BentoML is an open source platform for machine learning model serving and deployment.

This notebook demonstrates how to use BentoML to turn a Keras model into a docker image containing a REST API server serving this model, how to use your ML service built with BentoML as a CLI tool, and how to distribute it a pypi package.

This notebook is built based on Keras's IMDB LSTM tutorial here.

Impression

In [1]:
%reload_ext autoreload
%autoreload 2
%matplotlib inline
In [ ]:
!pip install bentoml
!pip install tensorflow==1.14.0
!pip install numpy
In [2]:
from __future__ import absolute_import, division, print_function

import numpy as np
import tensorflow as tf
print("Tensorflow Version: %s" % tf.__version__)

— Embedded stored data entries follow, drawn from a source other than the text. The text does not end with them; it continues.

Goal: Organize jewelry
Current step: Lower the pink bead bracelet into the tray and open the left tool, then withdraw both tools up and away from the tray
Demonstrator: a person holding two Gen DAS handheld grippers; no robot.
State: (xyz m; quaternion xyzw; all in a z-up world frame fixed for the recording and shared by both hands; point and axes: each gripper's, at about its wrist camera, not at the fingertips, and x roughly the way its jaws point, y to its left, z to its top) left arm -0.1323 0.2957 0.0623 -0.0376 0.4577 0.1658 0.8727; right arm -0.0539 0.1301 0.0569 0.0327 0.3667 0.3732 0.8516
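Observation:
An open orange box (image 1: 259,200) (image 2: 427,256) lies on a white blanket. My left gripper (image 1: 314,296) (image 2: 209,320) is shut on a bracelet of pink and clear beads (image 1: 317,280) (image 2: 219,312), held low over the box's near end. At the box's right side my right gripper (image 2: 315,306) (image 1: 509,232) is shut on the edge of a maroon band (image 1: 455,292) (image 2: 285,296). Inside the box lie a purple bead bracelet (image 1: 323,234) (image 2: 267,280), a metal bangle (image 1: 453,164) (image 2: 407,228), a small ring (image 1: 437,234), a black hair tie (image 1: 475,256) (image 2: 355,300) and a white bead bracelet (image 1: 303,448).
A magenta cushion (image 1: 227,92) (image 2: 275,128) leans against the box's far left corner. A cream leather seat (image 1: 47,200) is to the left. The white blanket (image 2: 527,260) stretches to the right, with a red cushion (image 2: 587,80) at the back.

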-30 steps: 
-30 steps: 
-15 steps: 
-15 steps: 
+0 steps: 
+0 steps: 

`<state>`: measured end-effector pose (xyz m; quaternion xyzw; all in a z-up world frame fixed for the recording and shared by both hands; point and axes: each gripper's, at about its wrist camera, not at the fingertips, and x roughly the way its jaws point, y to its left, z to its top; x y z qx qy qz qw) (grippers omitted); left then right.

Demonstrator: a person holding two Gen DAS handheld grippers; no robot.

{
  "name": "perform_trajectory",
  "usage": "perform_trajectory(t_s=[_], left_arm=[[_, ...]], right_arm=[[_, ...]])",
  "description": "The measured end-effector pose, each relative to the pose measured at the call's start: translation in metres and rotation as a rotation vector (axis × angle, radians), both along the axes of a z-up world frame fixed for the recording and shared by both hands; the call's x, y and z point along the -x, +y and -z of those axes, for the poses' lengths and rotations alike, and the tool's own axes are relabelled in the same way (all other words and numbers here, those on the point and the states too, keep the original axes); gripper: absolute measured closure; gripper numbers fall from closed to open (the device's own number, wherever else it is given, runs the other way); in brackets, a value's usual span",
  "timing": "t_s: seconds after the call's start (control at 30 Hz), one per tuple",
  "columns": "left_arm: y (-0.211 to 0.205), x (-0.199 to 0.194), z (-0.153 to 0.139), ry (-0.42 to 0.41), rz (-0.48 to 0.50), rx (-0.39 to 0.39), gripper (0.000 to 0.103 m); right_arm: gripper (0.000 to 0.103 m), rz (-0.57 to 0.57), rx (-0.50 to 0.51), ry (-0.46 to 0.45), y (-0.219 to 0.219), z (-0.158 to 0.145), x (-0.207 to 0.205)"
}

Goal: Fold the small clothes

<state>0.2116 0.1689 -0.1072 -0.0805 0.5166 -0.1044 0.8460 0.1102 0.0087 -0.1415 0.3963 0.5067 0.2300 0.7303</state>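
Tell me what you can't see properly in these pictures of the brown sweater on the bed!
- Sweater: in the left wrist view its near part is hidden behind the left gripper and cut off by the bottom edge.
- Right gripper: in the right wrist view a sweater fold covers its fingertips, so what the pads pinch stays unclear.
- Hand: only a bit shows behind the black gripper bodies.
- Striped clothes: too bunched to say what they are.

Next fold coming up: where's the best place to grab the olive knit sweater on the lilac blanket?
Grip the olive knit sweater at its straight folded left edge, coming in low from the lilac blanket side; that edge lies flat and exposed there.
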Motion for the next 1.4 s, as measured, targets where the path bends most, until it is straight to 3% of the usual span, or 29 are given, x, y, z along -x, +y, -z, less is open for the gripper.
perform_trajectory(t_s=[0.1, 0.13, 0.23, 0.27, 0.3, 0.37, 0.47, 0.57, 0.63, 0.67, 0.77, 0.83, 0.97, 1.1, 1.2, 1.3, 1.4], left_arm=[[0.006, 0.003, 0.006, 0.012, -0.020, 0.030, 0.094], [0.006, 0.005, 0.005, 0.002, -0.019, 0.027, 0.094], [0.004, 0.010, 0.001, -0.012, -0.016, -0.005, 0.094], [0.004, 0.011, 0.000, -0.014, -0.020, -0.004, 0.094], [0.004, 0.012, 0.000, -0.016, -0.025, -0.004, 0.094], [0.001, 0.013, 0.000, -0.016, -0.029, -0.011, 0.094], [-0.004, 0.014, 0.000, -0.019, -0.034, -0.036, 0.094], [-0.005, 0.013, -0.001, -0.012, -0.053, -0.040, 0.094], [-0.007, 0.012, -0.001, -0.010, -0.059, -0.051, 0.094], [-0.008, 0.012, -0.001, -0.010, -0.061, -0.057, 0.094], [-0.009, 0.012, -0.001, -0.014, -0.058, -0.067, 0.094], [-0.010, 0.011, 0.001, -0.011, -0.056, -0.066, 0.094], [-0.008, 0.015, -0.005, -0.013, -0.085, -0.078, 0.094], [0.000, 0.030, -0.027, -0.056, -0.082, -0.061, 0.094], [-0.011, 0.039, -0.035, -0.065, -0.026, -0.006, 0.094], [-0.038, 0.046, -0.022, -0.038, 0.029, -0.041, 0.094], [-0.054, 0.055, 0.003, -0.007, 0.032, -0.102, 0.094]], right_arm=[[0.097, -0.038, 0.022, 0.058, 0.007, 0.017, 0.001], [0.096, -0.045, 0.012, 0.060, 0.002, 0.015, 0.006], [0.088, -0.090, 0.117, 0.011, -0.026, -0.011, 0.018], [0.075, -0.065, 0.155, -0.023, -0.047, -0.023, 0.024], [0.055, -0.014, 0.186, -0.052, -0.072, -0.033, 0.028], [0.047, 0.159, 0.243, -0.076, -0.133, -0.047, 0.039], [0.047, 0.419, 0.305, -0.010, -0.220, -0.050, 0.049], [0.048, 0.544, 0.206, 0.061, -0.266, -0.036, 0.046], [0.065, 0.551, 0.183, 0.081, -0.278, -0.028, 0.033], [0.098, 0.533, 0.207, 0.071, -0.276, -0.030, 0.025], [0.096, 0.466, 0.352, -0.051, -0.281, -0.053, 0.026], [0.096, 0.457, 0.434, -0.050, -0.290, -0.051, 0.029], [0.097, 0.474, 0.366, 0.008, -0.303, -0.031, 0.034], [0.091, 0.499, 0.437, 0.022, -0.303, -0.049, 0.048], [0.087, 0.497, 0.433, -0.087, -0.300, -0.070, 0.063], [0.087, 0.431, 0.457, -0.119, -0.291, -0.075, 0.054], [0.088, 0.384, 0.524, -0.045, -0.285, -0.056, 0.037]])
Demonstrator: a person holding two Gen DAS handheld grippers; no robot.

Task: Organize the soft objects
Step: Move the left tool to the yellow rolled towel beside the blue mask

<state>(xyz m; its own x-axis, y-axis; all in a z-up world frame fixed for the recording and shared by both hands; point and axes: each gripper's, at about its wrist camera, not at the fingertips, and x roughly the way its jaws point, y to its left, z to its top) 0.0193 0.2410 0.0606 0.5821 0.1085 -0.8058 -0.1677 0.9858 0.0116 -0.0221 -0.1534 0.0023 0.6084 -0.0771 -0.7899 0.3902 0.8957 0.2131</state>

from tensorflow import keras
from tensorflow.keras.preprocessing import sequence
from tensorflow.keras.models import Sequential
from tensorflow.keras.layers import Dense, Embedding
from tensorflow.keras.layers import LSTM
from tensorflow.keras.datasets import imdb

import bentoml
print("BentoML Version: %s" % bentoml.__version__)
Tensorflow Version: 1.14.0
BentoML Version: 0.4.4
In [3]:
max_features = 1000
maxlen = 80 # cut texts after this number of words (among top max_features most common words)
batch_size = 300
index_from=3 # word index offset

Prepare Dataset

Download the IMDB dataset

In [4]:
# A dictionary mapping words to an integer index
imdb.load_data(num_words=max_features)
word_index = imdb.get_word_index()

# The first indices are reserved
word_index = {k:(v+index_from) for k,v in word_index.items()} 
word_index["<PAD>"] = 0
word_index["<START>"] = 1
word_index["<UNK>"] = 2  # unknown

# Use decode_review to look at original review text in training/testing data
reverse_word_index = dict([(value, key) for (key, value) in word_index.items()])
def decode_review(encoded_text):
    return ' '.join([reverse_word_index.get(i, '?') for i in encoded_text])
In [5]:
(x_train, y_train), (x_test, y_test) = imdb.load_data(num_words=max_features, index_from=index_from)
In [6]:
x_train = sequence.pad_sequences(x_train,
                                 value=word_index["<PAD>"],
                                 padding='post',
                                 maxlen=maxlen)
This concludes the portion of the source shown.